La consulenza legale oggetto di un incarico ai sensi dell’articolo 7 del d.lgs 165/2001, invece, non è connessa a vertenze, nè in atto, nè potenziali. Si tratta, a meglio vedere, di pareri: non solo giuridici, ma anche economici, tecnici, tributari e comunque connessi allo studio approfondito di una questione, atto a fornire all’ente elementi di valutazione non acquisibili con l’opera e le competenze del personale in servizio. Il concetto di “parere pro veritate” è totalmente fuorviante: tali pareri erano espressi nell’epoca medievale, quando non esisteva un sistema di fonti giuridiche unitario e coordinato, da “giureconsulti”, considerati capaci di raccogliere, in un insieme caotico di regole, quelle attinenti al caso esprimendo un parere considerato a sua volta come fonte e, dunque, capace di chiudere la questione. Nell’ordierno ordinamento giuridico solo la legge o una sentenza possono disporre in modo certo e definito una questione, non certo nessun genere di parere, che è solo uno strumento istruttorio.
Le indicazioni fornite dall’Anac sulla trasparenza dei contratti estranei sono corrette, ma in molte parti, invece, non sono condivisibili sul piano sostanziale.
In primo luogo, occorre osservare che i contratti di lavoro autonomo di natura “coordinata e continuativa” semplicemente sono vietati. Infatti, l’articolo 7, comma 5-bis, del d.lgs 165/2001 dispone: “È fatto divieto alle amministrazioni pubbliche di stipulare contratti di collaborazione che si concretano in prestazioni di lavoro esclusivamente personali, continuative e le cui modalità di esecuzione siano organizzate dal committente anche con riferimento ai tempi e al luogo di lavoro. I contratti posti in essere in violazione del presente comma sono nulli e determinano responsabilità erariale. I dirigenti che operano in violazione delle disposizioni del presente comma sono, altresì, responsabili ai sensi dell’articolo 21 e ad essi non può essere erogata la retribuzione di risultato. Resta fermo che la disposizione di cui all’articolo 2, comma 1, del decreto legislativo 15 giugno 2015, n. 81, non si applica alle pubbliche amministrazioni”.

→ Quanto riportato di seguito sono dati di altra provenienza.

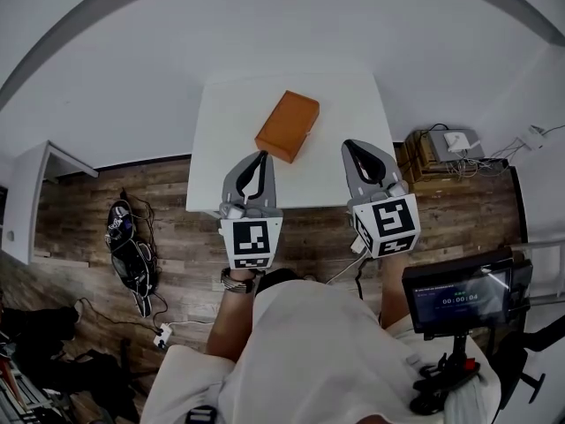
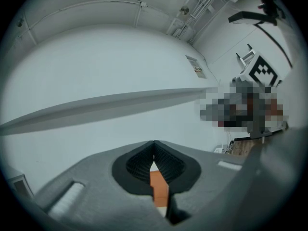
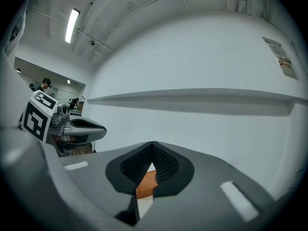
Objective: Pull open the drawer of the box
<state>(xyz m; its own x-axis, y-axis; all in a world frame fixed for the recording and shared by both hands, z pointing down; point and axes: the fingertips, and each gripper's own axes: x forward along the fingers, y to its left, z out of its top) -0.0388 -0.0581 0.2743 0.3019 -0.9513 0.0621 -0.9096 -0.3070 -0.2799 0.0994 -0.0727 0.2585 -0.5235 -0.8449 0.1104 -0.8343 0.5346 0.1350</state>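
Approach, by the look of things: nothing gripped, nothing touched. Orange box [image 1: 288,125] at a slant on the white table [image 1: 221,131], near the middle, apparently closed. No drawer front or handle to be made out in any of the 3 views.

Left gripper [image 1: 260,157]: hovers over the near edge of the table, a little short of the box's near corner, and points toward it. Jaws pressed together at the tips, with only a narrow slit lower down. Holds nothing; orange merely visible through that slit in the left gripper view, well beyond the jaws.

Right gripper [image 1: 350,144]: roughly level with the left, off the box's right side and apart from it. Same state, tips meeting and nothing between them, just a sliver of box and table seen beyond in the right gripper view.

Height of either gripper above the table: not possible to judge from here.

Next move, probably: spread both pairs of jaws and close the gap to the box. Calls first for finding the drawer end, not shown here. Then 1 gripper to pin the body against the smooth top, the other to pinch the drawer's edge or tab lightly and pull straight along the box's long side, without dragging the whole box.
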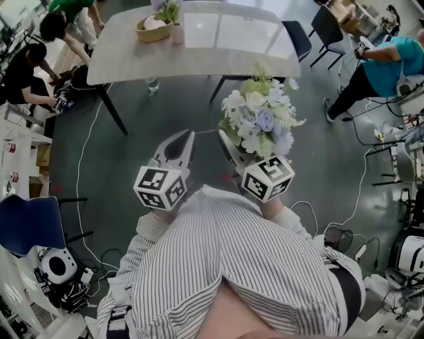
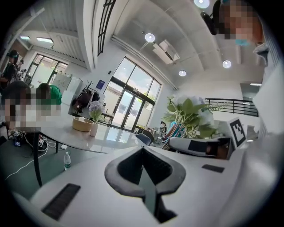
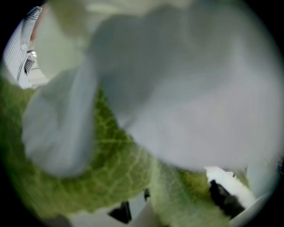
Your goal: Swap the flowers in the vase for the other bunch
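Petals and a veined green leaf fill the right gripper view, because the right gripper (image 1: 229,141) carries the new bunch (image 1: 262,118) close above its own camera. Its jaws pinch the stems low down, so the heads stand upright and clear of the person's striped shirt (image 1: 232,265). The bunch looks like cloth or plastic: soft white and pale lilac blooms, matt leaves with raised veins and a few feathery sprigs.

The left gripper (image 2: 143,165) has its jaws pressed together on nothing. It is probably kept free to lift the old flowers out.

Both grippers hang over the dark floor (image 1: 132,165), well short of the bench (image 1: 225,46) at the far side. That bench has a pale, smooth, rounded top on dark legs. On it a small light vase (image 1: 177,33), narrow and upright, holds the purple flowers (image 1: 167,9), just beside a shallow tan bowl (image 1: 154,30). A clear bottle (image 1: 153,84) stands on the floor under the bench edge.
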`<state>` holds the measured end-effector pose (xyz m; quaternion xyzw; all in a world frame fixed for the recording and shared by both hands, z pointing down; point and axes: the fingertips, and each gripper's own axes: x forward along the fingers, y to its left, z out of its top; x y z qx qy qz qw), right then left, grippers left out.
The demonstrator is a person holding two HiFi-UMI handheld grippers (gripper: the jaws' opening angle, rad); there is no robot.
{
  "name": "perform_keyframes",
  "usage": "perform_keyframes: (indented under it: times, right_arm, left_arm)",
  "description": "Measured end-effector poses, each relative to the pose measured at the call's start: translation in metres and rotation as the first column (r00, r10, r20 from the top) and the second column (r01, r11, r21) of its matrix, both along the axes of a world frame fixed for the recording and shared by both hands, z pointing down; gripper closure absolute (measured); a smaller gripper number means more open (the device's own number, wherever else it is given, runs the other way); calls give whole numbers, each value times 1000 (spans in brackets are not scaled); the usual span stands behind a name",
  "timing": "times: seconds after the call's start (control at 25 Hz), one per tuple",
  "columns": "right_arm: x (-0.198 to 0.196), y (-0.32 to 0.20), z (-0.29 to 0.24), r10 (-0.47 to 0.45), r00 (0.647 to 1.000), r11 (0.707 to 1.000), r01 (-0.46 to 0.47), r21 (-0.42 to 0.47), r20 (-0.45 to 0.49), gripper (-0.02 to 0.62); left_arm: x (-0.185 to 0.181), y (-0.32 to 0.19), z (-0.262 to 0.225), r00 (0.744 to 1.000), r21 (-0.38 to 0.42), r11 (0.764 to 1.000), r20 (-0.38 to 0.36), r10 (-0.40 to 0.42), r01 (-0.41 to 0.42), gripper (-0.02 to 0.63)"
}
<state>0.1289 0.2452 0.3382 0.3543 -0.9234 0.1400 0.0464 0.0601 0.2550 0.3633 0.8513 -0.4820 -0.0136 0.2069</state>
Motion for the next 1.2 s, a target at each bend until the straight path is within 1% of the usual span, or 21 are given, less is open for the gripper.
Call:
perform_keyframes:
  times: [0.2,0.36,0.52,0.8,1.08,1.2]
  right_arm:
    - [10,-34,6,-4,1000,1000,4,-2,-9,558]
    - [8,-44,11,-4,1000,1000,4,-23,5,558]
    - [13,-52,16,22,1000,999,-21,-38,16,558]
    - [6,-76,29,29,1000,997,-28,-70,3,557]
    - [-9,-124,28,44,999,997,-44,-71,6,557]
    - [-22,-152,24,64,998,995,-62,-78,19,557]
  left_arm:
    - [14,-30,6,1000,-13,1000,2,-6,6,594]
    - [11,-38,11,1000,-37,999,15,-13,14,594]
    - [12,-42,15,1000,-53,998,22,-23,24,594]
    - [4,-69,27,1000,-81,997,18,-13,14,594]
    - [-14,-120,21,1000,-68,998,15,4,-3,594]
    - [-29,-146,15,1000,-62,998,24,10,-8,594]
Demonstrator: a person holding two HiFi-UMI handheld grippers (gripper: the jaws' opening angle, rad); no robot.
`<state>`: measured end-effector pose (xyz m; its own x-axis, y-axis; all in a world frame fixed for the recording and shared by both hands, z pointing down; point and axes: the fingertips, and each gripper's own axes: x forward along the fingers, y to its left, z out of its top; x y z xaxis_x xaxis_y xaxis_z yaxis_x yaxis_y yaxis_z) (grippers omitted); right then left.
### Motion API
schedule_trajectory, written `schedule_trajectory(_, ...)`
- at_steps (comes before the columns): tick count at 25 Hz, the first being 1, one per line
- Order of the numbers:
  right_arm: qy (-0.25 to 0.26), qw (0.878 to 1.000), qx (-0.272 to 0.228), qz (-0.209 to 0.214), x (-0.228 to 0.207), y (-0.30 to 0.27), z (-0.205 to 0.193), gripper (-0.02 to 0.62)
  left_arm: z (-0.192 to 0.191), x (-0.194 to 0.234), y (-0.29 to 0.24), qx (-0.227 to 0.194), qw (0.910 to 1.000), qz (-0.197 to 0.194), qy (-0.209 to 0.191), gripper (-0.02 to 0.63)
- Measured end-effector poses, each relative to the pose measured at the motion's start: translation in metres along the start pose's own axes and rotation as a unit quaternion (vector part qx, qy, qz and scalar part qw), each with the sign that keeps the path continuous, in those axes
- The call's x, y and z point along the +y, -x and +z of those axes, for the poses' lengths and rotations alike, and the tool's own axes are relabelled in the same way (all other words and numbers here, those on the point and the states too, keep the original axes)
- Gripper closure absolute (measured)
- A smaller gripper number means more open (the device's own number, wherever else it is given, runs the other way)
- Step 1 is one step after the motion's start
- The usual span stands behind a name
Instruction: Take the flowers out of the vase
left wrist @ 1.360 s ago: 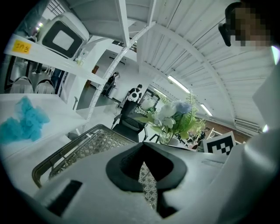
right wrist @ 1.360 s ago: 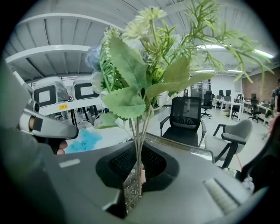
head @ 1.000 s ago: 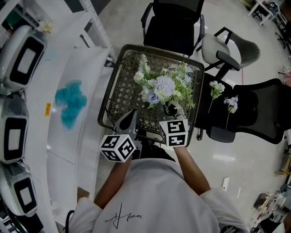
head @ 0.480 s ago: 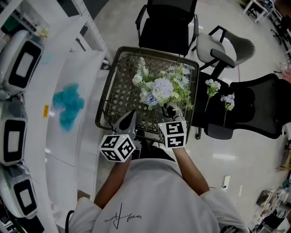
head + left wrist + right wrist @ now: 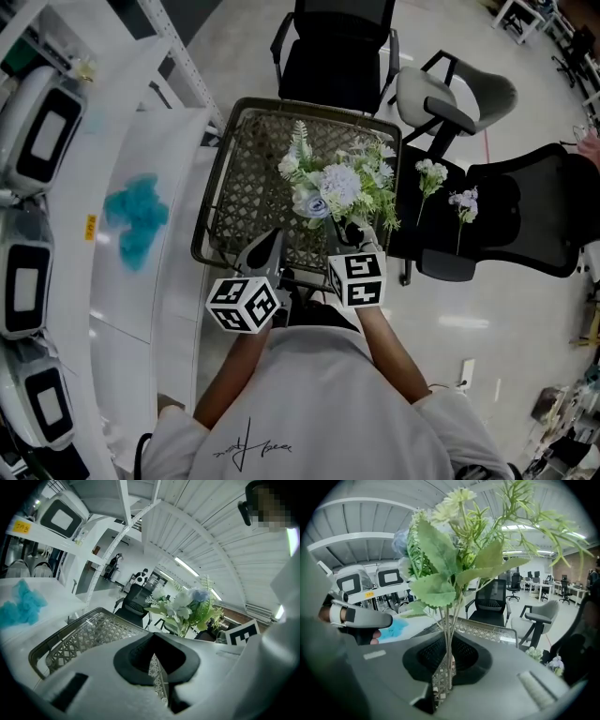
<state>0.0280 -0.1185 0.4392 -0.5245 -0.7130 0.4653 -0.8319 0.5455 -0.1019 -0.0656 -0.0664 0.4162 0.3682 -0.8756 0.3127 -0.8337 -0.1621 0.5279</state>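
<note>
Progress, judged: early to midway. The main bunch [image 5: 339, 185] stands at the centre of the mesh table [image 5: 246, 178], leaves and pale blooms spreading toward 12 o'clock. Two single stems [image 5: 427, 173] lie out of it on the seat of the black chair [image 5: 525, 211] at 3 o'clock, so most of the flowers are left to remove.

Right tongs [image 5: 354, 234]: at 6 o'clock of the bunch, clamped on a few thin green stems, which run straight down between the jaws in the right gripper view.

Left tongs [image 5: 267, 246]: at 7 o'clock, closed to a slit with nothing in them; only mesh shows through.

Vase: cannot be made out. The stem bases are hidden behind the right tongs.

Surface: dark wire lattice top with a raised rim.

Room: white bench [image 5: 141, 281] at 9 o'clock carrying a teal tuft [image 5: 136, 216] and white machines; grey chair [image 5: 455, 94] at 1 o'clock; pale glossy floor.
</note>
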Motion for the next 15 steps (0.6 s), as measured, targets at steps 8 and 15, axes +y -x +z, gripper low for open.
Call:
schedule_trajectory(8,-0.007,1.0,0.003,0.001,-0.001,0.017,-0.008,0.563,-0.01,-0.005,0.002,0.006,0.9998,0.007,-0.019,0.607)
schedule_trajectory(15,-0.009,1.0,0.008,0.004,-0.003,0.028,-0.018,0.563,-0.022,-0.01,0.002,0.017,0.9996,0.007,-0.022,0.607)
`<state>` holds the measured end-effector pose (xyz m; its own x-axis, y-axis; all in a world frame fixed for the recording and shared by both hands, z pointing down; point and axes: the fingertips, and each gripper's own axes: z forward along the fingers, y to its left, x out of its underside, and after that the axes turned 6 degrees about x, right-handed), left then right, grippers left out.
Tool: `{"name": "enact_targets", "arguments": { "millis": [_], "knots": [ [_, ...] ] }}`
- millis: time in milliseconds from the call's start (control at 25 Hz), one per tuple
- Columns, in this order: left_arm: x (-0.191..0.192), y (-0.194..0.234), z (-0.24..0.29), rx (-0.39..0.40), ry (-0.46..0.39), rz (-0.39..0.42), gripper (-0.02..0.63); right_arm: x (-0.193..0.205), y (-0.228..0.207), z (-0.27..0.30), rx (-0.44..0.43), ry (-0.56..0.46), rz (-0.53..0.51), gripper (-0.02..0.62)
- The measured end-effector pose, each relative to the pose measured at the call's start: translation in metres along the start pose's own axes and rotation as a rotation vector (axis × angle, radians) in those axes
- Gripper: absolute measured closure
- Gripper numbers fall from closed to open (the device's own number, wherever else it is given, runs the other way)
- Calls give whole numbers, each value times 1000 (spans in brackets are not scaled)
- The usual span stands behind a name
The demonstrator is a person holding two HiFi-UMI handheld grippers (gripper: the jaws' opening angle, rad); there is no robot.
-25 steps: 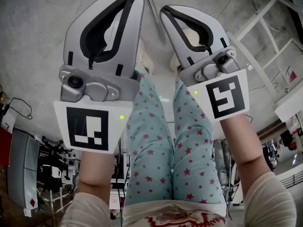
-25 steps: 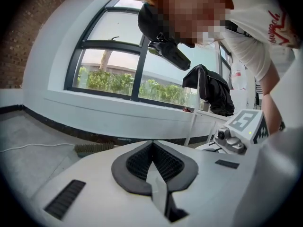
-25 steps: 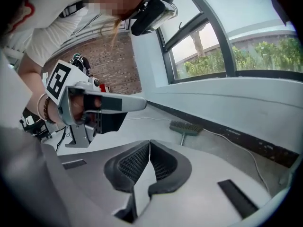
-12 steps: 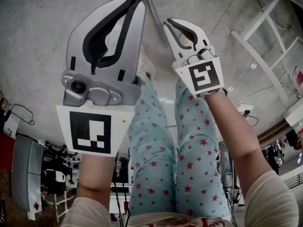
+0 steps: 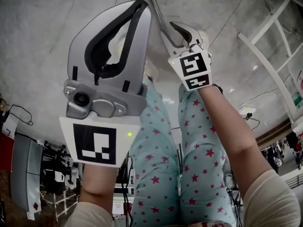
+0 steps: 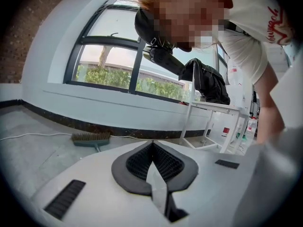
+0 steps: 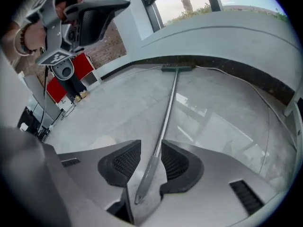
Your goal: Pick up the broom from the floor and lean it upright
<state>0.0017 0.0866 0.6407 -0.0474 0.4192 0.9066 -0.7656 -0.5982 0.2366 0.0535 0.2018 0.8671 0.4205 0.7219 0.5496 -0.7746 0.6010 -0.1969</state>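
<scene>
The broom lies flat on the grey floor. Its metal handle (image 7: 163, 122) runs away to the brush head (image 7: 177, 68) by the wall, and the head (image 6: 91, 137) also shows in the left gripper view. My right gripper (image 7: 151, 148) points steeply down at the floor. Its jaws are opening, with the near end of the handle between the pads and a gap on either side. From the head view the right gripper (image 5: 180, 32) sits low against the handle (image 5: 154, 4). My left gripper (image 5: 137, 6) hangs higher, shut and empty, its pads (image 6: 151, 150) meeting.
The person's legs in star-print trousers (image 5: 156, 164) stand just behind the grippers. A white table frame (image 5: 265, 37) is to the right, seen also as a white table (image 6: 213, 108) by the wall. Cables (image 7: 265, 103) trail along the floor. A red cabinet (image 7: 66, 79) stands far left.
My right gripper has dropped towards the floor and tipped downward, now looking much smaller from the head. Its jaws went from shut to open around the handle. The left gripper sank a little.
</scene>
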Motion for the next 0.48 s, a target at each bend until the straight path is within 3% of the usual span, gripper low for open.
{"name": "enact_targets", "arguments": {
  "millis": [240,480],
  "knots": [
    [7,9,12,6,-9,-8,589,54,13,18,-25,149,-34,456],
    [-6,25,30,-4,-58,22,589,63,12,32,61,190,-26,454]
  ]
}}
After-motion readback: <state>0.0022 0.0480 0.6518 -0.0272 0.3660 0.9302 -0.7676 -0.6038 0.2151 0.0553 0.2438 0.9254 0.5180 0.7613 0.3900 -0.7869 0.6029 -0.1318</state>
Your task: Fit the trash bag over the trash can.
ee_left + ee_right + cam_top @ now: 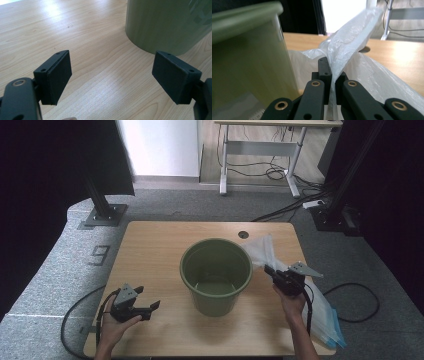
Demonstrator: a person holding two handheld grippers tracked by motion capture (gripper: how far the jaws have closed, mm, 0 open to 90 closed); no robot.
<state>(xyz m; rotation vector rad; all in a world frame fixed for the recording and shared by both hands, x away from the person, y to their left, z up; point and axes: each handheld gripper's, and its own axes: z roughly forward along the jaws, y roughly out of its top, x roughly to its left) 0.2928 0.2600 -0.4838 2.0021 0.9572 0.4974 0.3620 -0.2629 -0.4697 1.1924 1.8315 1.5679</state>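
Right tool pinches plastic bag above wooden table

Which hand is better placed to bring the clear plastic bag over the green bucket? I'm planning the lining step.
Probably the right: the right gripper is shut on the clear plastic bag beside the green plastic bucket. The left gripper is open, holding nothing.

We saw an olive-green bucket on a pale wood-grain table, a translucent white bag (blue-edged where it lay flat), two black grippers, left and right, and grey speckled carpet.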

Gli incarichi di lavoro autonomo debbono certamente avere una durata ed un termine, ma la continuatività è stata totalmente estromessa dalla disciplina che regola la committenza pubblica, ma anche privata: infatti, l’articolo 2, comma 1, del d.lgs 81/2015 elimina la fattispecie delle co.co.co. dall’ambito del lavoro privato.
In ogni caso, andrebbe specificato che le attività attraibili nell’articolo 7, commi 5-bis, e seguenti del d.lgs 165/2001 sono qualificabili:
- in ogni caso come appalti di servizio, se la prestazione richiesta ha come risultato un prodotto “finito”, cioè si demanda al professionista il compimento diretto di un’opera ascrivibile alla sua sfera esclusiva di decisione e professionalità, della quale la PA si avvale direttamente, senza ulteriori propri interventi (quello legale è un appalto di servizio vero e proprio, perchè è l’avvocato esclusivo esecutore e gestore;
- come incarichi di lavoro autonomo, se la prestazione diretta è come risultato un prodotto “intermedio”, cioè un esito, quale appunto un parere o una ricerca, del quale l’ente si avvale per adottare, però, una decisione propria, con una “lavorazione”, quindi, ulteriore da parte degli organi dell’ente, che formano la propria decisione anche tenendo conto delle indicazioni fornite dal professionista, che, quindi, non decide e non gestisce direttamente la fattispecie, ma “collabora” alla sua istruttoria.